1. Boosted by the bullish policies from china and the soaring assets, the Asia-Pacific and European and American markets all rose together; 2. In terms of external environment, since the Federal Reserve initiated interest rate cuts last week, the risk appetite in the Asian region has been continuously increasing, and the market is currently expecting another 50bp rate cut at the next Federal Reserve decision.
The significant economic stimulus signal released by China is triggering a warm response in the global capital markets.
As of the time of publication, the SSE Composite Index surged with a '7-day winning streak', reclaiming the 2700, 2800, 2900, and 3000 points levels successively in the past week.
Driven by this, multiple Asian stock indices continued to rise in the late trading session, with the Nikkei 225 index, which will unveil the mystery of the new prime minister on Friday, closing up 2.79% on Thursday, marking a new closing high since July this year. The Korea Composite Index surged by 2.9%, while the technology-focused KOSDAQ index rose by 2.62%.
(Nikkei 225 index daily chart, Source: TradingView)
Hong Kong stocks also saw significant gains, with the Hang Seng Index soaring by 4.12% in the closing session, and the Hang Seng Tech Index rising by 7.17%.
Although the Australian stock market closes relatively early, the Australian dollar exchange rate also experienced a rapid surge after 1:00 PM Beijing time.
(AUDUSD minute chart, Source: TradingView)

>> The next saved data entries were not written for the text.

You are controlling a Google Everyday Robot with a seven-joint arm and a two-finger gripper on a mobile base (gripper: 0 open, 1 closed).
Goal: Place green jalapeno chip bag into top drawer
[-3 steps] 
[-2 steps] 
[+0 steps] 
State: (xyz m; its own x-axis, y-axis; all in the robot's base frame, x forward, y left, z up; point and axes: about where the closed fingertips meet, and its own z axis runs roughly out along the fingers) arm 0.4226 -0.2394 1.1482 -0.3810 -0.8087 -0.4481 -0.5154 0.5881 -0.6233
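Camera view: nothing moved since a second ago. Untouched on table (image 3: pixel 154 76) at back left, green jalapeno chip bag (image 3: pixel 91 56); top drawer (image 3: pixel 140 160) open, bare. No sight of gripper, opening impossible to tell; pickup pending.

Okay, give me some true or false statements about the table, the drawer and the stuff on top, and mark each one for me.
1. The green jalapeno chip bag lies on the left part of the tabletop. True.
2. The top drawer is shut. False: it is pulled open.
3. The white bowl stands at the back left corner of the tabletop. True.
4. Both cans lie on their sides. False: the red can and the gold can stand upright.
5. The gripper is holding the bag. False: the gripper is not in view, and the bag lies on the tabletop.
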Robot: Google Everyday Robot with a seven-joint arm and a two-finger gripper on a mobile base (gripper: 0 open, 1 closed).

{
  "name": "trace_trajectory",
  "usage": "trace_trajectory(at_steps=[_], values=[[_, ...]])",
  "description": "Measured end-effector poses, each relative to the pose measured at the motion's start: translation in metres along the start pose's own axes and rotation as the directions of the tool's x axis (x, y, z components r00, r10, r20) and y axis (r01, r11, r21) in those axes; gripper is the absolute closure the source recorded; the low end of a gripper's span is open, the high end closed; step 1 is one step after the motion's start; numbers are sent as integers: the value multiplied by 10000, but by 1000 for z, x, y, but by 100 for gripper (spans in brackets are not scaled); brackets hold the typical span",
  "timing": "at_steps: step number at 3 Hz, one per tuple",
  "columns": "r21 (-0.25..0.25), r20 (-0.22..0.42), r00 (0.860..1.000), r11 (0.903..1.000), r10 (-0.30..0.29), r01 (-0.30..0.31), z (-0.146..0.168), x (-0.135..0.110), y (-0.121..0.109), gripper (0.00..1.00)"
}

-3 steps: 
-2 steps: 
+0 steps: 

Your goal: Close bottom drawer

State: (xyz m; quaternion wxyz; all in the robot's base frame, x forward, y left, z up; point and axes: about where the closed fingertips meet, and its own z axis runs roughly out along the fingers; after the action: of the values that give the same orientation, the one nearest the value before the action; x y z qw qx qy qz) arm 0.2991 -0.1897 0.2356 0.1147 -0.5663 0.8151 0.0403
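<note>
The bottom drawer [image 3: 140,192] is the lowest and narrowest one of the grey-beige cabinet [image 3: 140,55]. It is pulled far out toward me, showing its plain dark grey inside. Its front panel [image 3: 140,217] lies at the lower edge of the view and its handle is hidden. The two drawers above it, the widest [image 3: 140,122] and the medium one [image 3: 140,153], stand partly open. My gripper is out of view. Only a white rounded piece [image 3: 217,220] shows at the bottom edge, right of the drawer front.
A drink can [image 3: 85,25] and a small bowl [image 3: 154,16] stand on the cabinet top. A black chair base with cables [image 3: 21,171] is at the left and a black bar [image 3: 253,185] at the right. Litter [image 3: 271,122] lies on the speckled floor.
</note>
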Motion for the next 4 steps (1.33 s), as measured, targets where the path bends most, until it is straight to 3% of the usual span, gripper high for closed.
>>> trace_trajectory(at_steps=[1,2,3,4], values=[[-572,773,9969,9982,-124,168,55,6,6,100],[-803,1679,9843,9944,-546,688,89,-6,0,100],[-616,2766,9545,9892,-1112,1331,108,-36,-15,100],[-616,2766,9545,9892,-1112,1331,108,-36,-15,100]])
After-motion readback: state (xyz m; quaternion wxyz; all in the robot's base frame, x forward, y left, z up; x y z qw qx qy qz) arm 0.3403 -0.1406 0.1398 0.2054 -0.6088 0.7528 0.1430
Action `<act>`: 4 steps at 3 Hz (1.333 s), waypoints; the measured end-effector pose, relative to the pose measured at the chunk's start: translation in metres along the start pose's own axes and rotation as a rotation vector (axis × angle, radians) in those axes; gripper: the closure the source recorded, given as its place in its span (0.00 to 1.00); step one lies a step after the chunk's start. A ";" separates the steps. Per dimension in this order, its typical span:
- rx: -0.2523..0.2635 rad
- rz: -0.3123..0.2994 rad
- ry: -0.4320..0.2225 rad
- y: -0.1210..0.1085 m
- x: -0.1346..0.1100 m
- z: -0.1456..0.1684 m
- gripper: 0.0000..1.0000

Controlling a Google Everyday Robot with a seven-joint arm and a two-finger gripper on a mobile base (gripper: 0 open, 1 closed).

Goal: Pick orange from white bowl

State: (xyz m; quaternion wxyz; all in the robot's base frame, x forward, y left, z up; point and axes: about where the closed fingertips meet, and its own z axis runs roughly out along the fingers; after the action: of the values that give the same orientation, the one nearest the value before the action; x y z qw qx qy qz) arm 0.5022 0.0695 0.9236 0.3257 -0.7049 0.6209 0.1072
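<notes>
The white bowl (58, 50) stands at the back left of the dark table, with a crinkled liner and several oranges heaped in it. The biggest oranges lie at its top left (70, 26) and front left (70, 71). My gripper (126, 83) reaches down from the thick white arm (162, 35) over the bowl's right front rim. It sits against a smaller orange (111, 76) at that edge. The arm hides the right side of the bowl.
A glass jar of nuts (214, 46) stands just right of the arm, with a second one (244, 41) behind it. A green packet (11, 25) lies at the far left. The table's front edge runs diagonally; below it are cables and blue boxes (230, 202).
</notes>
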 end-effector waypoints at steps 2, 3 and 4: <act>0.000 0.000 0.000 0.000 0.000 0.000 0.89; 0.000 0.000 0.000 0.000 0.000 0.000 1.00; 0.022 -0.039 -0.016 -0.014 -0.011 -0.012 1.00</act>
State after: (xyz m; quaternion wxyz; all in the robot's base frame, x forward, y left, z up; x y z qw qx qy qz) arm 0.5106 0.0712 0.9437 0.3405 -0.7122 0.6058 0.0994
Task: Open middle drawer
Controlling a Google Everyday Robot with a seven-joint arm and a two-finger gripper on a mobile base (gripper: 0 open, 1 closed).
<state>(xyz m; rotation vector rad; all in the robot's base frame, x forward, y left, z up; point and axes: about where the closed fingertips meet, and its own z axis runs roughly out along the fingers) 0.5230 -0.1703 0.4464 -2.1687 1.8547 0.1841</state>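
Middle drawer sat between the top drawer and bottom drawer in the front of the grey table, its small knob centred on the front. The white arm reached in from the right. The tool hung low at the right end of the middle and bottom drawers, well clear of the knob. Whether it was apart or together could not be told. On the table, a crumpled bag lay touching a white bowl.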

IG Markets analyst Hebe Chen interpreted that the Asian markets are immersed in an optimistic mood, thanks to china's extraordinary and all-out efforts aimed at boosting economic momentum for the National Day Golden Week and the year-end. Following the Fed's rate cut last week, the risk appetite in the Asian region has generally strengthened.
Regarding the series of stimulus policies introduced by China this week, Wong Kok Hoong, the institutional securities sales trading manager at Maybank Securities, said: "Personally, I suggest increasing positions, especially in large-cap stocks that track indexes: internet companies, technology, and insurance. Considering the insufficient allocation of H shares/A shares, this rebound may be broad."
Even Wall Street, which was asleep, is feeling the influence from the East. As of 3:50 pm Beijing time, the Nasdaq 100 index futures (2412 contract) rose by 1.5%, and the S&P 500 index futures also increased by nearly 0.8%. Before the U.S. stock market opens today, the market will hear a pre-recorded speech by Federal Reserve Chairman Powell.
In addition to Powell, the Federal Reserve's most closely watched inflation indicator - the PCE price index will also take the stage in the next two days. After last week's aggressive 50 basis points rate cut by the Fed, the market is already expecting a further 50 basis points cut in the November meeting, further opening the tap for global economic stimulus.
(Source: CME "Fed Watch")
The European markets, which just opened, are also in a cheerful state, with the Euro Stoxx 50 index rising by nearly 1.5%, the German DAX index, and the French CAC 40 index both up by over 1%. Louis Vuitton Moet Hennessy Group (LVMH), which has deep ties to the china consumer market, jumped over 4% at the opening, and Porsche rose by over 2%.